## Data extracts

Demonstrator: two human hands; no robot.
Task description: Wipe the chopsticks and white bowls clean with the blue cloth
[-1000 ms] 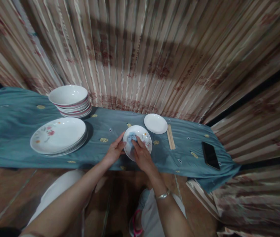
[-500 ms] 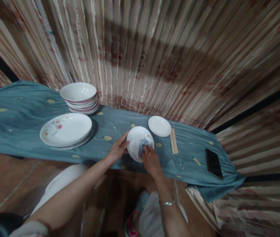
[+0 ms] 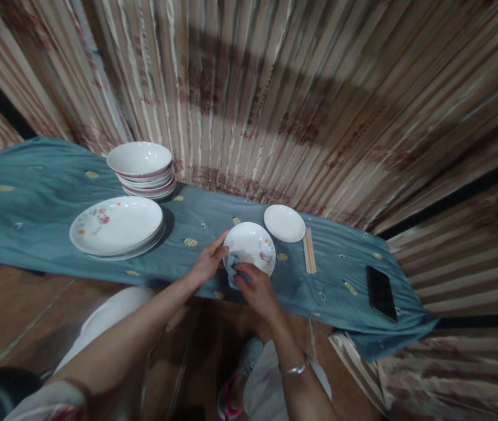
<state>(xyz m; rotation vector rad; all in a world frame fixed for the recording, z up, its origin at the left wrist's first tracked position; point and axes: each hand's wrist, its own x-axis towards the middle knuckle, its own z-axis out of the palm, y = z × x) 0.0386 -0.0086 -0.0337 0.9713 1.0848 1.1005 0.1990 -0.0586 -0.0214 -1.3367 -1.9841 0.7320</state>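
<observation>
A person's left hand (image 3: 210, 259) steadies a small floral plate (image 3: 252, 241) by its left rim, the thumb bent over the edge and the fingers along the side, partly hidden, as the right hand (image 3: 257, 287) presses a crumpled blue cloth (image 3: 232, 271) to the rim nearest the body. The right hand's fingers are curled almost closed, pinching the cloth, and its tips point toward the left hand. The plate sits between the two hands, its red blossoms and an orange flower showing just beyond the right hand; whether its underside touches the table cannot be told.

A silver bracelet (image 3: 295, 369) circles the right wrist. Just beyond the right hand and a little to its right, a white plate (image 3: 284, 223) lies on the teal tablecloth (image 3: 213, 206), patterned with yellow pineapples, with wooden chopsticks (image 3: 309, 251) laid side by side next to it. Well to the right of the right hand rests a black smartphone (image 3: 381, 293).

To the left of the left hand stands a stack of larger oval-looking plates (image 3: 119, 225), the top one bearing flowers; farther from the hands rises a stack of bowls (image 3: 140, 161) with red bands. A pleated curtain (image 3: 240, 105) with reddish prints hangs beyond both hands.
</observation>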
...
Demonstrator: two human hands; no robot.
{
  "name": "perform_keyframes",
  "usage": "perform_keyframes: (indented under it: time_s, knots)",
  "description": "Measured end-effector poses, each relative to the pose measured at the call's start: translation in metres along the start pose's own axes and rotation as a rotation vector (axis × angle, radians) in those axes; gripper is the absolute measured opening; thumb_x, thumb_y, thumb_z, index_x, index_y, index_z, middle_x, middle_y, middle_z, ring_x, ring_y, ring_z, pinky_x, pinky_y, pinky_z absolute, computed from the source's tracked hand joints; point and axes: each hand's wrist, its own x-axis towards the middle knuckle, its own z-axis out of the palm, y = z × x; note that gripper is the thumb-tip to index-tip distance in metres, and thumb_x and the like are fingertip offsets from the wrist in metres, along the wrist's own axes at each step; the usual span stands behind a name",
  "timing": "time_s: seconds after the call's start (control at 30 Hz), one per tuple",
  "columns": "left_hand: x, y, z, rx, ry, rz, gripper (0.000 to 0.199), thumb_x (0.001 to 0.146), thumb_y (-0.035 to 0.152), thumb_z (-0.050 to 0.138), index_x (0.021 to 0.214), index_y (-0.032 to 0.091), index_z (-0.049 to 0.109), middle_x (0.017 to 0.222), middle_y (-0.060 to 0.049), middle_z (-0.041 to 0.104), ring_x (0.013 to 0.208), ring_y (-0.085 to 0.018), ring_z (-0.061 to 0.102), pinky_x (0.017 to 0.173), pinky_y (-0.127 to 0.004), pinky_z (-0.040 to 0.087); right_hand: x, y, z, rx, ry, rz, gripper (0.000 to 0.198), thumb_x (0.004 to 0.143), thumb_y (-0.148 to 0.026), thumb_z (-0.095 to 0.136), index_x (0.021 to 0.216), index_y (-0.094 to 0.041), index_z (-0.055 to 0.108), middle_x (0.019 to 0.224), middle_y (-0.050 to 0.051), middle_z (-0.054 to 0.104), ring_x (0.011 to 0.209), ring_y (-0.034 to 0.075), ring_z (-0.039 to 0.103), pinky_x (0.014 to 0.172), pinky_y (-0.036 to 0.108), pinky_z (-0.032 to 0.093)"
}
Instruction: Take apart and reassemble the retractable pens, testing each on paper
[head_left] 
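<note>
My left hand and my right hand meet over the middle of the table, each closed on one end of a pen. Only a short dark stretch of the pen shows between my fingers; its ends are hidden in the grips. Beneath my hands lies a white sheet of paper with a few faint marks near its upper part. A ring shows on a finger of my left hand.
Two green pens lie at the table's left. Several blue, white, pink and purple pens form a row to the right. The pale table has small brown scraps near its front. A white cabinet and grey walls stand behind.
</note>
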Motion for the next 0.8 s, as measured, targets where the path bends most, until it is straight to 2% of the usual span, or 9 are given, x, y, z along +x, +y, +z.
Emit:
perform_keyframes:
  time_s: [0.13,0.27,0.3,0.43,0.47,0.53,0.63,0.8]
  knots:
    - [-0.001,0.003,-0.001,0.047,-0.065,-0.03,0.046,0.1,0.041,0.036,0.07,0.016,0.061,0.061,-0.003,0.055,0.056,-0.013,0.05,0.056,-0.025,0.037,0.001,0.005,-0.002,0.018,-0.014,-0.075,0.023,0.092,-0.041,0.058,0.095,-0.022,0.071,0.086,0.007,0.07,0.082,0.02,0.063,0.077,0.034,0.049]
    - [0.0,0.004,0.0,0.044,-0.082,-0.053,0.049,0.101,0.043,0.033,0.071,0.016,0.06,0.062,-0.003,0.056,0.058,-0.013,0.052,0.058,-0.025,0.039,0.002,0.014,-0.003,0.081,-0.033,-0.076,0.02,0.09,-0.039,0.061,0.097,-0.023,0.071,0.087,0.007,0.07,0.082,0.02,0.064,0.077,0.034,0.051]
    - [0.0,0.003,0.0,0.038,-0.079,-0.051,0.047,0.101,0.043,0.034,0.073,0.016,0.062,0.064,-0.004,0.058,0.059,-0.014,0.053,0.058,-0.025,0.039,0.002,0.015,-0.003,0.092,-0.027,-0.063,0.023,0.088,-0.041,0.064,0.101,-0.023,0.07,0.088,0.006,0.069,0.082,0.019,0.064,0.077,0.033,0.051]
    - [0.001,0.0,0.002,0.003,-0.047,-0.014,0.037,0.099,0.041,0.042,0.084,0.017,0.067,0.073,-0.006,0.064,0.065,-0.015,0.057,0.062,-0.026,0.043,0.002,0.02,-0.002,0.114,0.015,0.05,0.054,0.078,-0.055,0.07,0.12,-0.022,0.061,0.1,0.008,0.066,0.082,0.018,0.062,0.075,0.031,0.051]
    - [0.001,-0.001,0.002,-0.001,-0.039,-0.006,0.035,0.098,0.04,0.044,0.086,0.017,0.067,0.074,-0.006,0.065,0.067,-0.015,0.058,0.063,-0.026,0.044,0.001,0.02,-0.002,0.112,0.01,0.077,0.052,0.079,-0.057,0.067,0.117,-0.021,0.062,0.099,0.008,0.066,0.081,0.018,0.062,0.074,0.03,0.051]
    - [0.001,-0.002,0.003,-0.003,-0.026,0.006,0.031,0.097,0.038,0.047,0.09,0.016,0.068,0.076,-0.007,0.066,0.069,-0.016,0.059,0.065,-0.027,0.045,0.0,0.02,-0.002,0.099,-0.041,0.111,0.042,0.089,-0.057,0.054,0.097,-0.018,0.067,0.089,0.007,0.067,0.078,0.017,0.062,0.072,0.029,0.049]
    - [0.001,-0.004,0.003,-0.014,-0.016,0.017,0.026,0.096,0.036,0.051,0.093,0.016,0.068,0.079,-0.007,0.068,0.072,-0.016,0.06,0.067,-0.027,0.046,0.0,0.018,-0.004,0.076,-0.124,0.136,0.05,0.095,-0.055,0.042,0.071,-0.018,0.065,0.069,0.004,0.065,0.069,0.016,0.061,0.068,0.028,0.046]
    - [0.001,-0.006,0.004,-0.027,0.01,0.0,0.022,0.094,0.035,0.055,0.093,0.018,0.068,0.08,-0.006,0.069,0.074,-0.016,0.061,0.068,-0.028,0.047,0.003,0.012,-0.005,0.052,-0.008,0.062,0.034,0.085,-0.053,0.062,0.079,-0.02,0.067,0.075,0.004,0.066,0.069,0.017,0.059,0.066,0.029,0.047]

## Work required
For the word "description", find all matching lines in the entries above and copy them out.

## Answer to the problem
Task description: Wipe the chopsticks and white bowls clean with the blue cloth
  "description": "Measured end-effector poses, each relative to the pose measured at the call's start: translation in metres along the start pose's own axes and rotation as a rotation vector (axis × angle, radians) in those axes; gripper is the absolute measured opening; thumb_x, thumb_y, thumb_z, index_x, index_y, index_z, middle_x, middle_y, middle_z, ring_x, ring_y, ring_z, pinky_x, pinky_y, pinky_z absolute, computed from the source's tracked hand joints; point and axes: each hand's wrist, its own x-axis towards the middle knuckle, its own z-axis out of the palm, y = z × x; note that gripper is the thumb-tip to index-tip distance in metres, and thumb_x and the like are fingertip offsets from the wrist in metres, along the wrist's own axes at each step; the usual span stands behind a name",

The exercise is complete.